▶ **Instructions for the task**:
Set out the records below again exactly; skip the images.

[Records contained in a dataset]
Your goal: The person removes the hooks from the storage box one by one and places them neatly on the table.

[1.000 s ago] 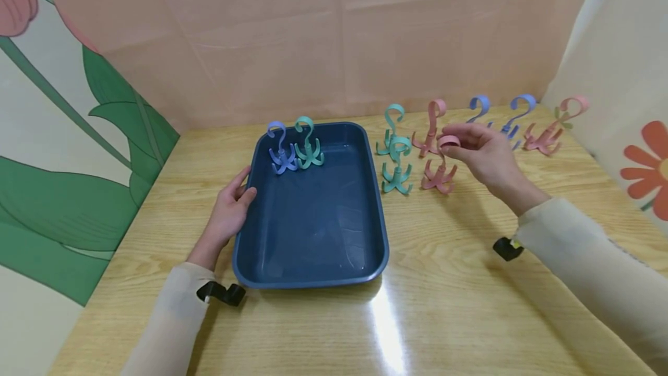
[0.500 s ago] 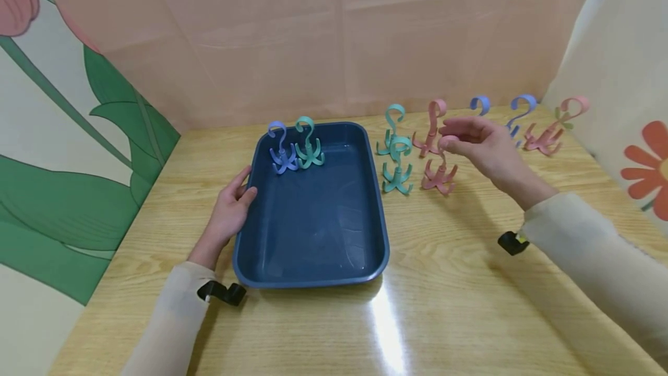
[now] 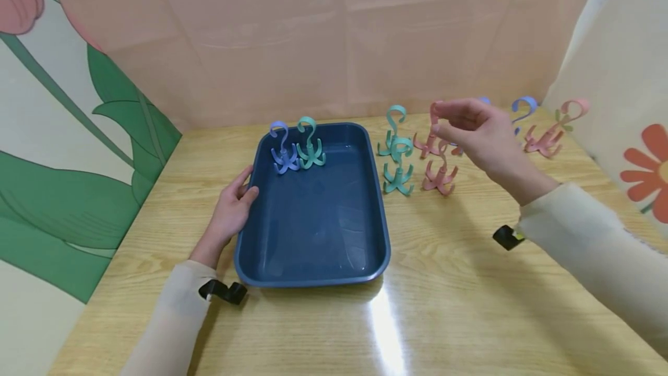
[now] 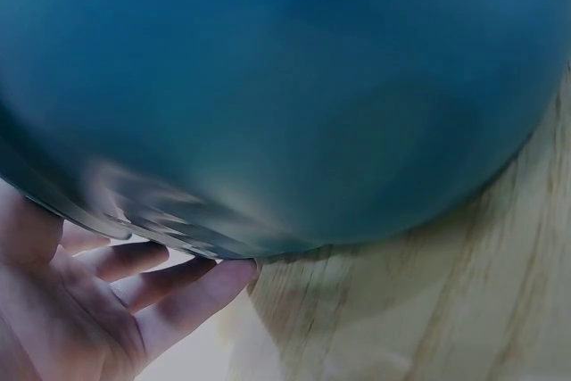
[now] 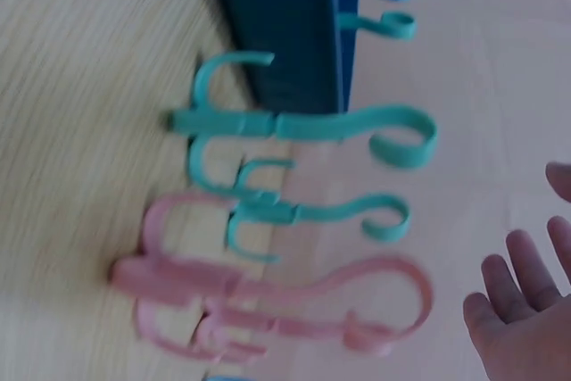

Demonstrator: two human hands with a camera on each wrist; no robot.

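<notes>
My left hand (image 3: 233, 208) grips the left rim of a dark blue plastic tray (image 3: 313, 281), thumb at the edge and fingers against the outer wall. A blue claw hook (image 3: 285, 161) and a teal claw hook (image 3: 311, 155) stand inside at the back left. My right hand (image 3: 482, 135) is above the claw hooks right of the tray, over the front pink claw hook (image 3: 439, 179) and beside the top of the rear pink claw hook (image 3: 428, 145). In the right wrist view its fingers (image 5: 526, 278) are spread, apart from the hooks, holding nothing.
Teal claw hooks, one in front (image 3: 398, 179) and one behind (image 3: 391, 139), stand beside the tray's right wall. Farther right are a blue claw hook (image 3: 523, 104) and another pink claw hook (image 3: 544, 141). A further blue hook (image 3: 484, 101) is mostly hidden behind my right hand.
My right hand has left the top of the front pink claw hook and moved up and back toward the rear pink one. My left hand and the tray have stayed put.
</notes>
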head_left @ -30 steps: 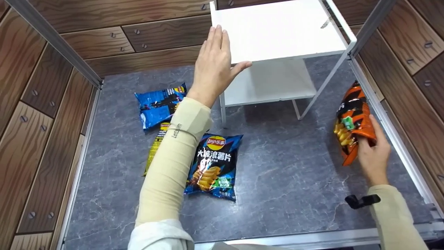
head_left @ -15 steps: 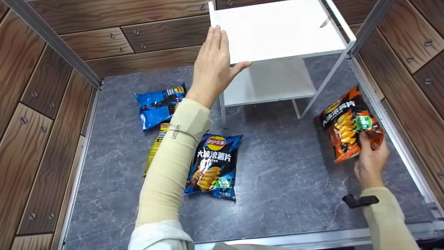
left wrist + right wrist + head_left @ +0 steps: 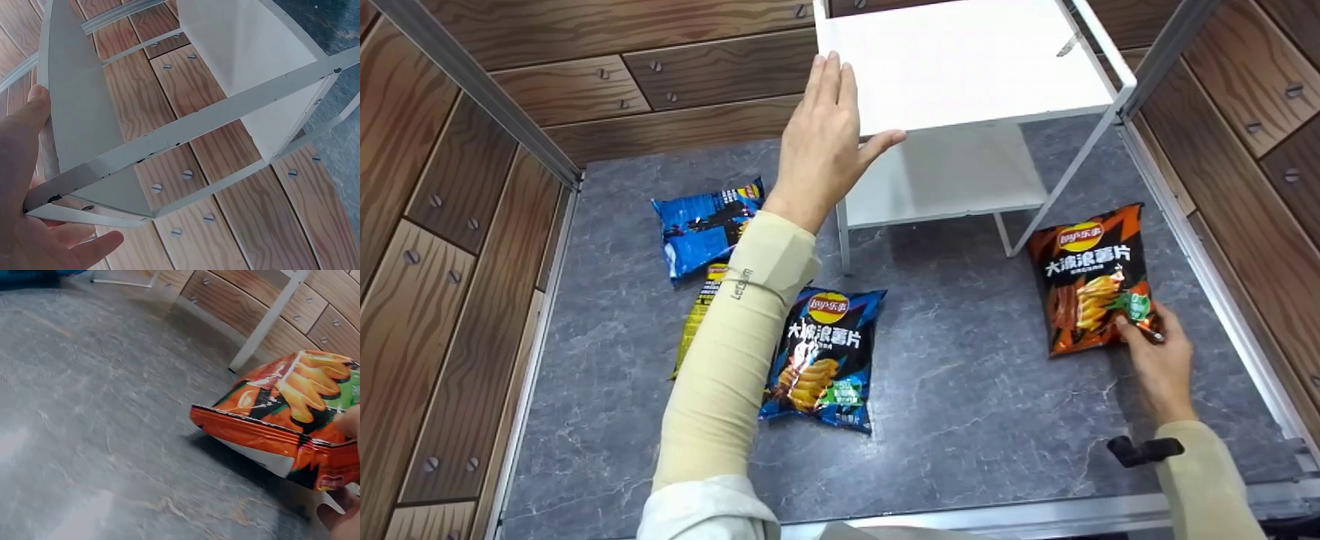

▶ **Response**:
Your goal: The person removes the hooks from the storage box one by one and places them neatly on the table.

[1.000 s ago] 
[0.500 s ago] 
[now] 
[now] 
[now] 

Demonstrator: two human hands with a camera on each wrist; no robot.

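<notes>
My left hand (image 3: 233, 208) grips the left rim of a dark blue plastic tray (image 3: 313, 281), thumb at the edge and fingers against the outer wall. A blue claw hook (image 3: 285, 161) and a teal claw hook (image 3: 311, 155) stand inside at the back left. My right hand (image 3: 482, 135) is above the claw hooks right of the tray, over the front pink claw hook (image 3: 439, 179) and beside the top of the rear pink claw hook (image 3: 428, 145). In the right wrist view its fingers (image 5: 526, 278) are spread, apart from the hooks, holding nothing.
Teal claw hooks, one in front (image 3: 398, 179) and one behind (image 3: 391, 139), stand beside the tray's right wall. Farther right are a blue claw hook (image 3: 523, 104) and another pink claw hook (image 3: 544, 141). A further blue hook (image 3: 484, 101) is mostly hidden behind my right hand.
My right hand has left the top of the front pink claw hook and moved up and back toward the rear pink one. My left hand and the tray have stayed put.
</notes>
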head_left @ -30 steps: 
head_left @ -15 steps: 
left wrist + right wrist + head_left @ +0 steps: 

The exercise closes with this answer.